Whaling brought Martha’s Vineyard to prominence in the 19th c, while a booming timber industry coupled with lime kiln operations nearly devastated old growth trees on San Juan Island. Today both islands are extraordinarily sensitive to fragile, vital ecosystems on land and water. On Martha’s Vineyard, approximately 65% of the island has been designated “Priority Habitat” for rare and endangered species of plants and animals. Similarly, San Juan Preservation Trust purchases and receives donations of land, protecting saltwater shores, woodlands, and one of the last remaining native prairies. 
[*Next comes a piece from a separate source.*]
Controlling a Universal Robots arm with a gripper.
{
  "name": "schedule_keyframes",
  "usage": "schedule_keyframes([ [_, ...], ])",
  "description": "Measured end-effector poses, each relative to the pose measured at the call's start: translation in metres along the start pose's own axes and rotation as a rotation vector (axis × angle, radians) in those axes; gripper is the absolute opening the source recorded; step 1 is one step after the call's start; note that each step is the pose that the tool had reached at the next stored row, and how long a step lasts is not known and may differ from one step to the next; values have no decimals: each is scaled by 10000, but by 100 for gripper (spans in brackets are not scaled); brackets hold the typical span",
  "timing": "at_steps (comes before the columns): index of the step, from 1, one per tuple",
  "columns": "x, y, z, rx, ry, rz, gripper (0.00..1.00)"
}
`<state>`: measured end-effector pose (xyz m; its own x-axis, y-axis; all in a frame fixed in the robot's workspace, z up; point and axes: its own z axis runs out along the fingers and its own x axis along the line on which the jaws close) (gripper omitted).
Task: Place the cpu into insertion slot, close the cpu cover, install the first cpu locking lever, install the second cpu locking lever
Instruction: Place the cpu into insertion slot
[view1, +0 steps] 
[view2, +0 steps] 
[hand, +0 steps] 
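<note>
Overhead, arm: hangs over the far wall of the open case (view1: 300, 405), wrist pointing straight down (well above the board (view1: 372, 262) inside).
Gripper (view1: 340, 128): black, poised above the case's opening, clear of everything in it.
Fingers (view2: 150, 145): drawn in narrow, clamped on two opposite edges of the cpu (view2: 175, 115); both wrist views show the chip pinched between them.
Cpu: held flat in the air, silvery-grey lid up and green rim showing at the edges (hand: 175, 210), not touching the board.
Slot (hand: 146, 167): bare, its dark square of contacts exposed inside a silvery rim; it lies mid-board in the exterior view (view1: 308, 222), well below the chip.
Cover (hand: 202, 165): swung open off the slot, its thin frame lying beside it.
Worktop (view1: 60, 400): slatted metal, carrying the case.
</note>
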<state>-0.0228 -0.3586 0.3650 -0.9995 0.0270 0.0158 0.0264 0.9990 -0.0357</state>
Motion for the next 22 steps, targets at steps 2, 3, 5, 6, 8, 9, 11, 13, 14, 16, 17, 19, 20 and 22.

Originally inhabited by indigenous people—Coast Salish peoples in the San Juan Islands, and Wampanoag people on Martha’s Vineyard where there is still a small population. Coast Salish tribes moved about all the San Juan Islands, following the seasons in what archaeologists call “a seasonal round,” fishing, hunting, and harvesting. As the U.S. government claimed the islands, it opened the land to homesteading for U.S. citizens, running Native Americans off the land they knew. 

Meanwhile over on Martha’s Vineyard, the Wampanoag Tribe of Gay Head is embroiled today in a court battle over the transformation of a community center into a casino on their reservation. So it’s not all roses there either. 

Here we are, two islands at sea all these years later without getting the first thing right: our relationship with indigenous peoples. We’re all on borrowed land.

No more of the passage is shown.